Task objective >> Among the entries, how many lines carry the string "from"? Give the number and nothing else.

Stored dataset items
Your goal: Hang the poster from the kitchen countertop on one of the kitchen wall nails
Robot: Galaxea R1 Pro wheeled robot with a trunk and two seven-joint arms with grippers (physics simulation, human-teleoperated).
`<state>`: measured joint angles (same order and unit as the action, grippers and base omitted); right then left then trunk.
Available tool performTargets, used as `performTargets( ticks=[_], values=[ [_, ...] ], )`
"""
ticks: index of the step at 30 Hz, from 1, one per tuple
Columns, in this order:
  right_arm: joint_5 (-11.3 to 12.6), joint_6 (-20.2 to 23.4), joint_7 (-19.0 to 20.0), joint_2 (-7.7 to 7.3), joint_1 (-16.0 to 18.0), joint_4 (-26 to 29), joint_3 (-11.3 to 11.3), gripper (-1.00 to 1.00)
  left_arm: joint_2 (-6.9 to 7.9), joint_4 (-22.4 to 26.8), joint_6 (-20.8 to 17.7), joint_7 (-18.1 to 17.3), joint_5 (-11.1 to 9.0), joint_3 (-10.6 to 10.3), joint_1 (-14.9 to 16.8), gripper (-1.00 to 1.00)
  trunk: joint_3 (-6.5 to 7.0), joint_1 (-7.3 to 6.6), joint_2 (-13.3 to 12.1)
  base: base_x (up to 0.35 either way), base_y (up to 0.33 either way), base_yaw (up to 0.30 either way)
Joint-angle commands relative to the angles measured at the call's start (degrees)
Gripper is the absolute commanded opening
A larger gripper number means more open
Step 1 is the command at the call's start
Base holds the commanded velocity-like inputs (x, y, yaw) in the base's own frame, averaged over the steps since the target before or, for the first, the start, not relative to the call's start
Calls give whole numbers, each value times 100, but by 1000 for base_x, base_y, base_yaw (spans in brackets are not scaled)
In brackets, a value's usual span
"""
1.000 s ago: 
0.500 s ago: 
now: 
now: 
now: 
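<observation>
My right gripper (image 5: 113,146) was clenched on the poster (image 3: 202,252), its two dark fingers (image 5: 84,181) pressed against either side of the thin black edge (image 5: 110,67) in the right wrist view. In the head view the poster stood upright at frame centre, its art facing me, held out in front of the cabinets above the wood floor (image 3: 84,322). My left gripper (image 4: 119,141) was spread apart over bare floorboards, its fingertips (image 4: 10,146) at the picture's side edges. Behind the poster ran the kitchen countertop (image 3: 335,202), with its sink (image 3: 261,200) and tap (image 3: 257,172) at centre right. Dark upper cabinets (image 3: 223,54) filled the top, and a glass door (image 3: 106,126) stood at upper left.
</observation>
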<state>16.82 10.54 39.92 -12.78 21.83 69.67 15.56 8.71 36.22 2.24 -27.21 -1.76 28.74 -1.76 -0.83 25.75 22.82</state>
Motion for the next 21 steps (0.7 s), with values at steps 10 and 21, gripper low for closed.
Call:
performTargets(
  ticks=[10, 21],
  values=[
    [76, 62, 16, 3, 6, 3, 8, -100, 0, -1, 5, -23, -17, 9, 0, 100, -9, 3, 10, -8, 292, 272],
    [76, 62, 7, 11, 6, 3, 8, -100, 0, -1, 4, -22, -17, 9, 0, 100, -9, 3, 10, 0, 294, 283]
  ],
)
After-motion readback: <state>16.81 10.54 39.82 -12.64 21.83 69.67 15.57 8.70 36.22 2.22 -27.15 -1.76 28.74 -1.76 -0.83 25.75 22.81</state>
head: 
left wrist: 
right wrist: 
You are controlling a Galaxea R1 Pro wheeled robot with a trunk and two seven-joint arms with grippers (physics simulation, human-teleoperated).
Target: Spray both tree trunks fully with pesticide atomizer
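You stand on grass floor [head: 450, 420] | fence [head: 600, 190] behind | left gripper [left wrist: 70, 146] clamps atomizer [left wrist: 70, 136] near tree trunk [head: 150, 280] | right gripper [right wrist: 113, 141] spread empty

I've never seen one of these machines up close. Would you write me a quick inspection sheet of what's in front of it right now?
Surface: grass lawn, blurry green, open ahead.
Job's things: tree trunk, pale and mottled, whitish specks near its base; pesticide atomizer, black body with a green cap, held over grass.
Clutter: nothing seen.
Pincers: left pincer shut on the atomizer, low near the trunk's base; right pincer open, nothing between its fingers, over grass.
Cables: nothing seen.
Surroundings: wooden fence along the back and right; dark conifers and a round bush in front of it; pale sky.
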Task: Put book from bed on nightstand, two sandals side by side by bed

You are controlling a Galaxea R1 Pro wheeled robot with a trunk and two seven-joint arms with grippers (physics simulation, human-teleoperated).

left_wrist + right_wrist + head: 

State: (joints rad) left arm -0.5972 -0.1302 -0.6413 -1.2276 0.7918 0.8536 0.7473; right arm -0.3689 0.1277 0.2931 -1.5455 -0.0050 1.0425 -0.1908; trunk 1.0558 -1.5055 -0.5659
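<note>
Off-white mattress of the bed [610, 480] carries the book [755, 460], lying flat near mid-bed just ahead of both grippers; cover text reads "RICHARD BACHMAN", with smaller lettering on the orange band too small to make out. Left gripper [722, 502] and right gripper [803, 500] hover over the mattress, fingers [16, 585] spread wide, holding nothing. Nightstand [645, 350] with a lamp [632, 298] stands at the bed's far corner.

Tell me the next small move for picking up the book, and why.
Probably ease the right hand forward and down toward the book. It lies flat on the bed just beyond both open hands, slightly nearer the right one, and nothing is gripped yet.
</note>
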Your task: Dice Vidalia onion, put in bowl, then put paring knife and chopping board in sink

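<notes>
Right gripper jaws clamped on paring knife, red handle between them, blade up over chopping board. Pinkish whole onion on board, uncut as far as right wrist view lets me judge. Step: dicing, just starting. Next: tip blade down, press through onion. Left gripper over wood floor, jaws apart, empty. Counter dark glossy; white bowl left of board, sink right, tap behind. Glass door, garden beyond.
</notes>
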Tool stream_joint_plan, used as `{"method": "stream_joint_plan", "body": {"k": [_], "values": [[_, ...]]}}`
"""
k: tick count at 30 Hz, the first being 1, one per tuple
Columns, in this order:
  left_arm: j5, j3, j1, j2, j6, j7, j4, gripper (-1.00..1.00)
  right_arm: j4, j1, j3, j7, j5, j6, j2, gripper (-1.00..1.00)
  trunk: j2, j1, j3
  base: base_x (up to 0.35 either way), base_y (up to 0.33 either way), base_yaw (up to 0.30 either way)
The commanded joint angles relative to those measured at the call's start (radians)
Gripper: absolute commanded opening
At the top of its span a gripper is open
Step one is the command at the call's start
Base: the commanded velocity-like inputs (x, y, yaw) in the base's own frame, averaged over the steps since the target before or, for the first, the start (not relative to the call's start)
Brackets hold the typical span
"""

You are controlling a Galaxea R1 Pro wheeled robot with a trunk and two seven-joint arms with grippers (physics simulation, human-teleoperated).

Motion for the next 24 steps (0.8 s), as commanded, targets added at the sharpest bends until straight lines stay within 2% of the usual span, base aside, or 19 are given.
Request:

Solution to the problem >> 3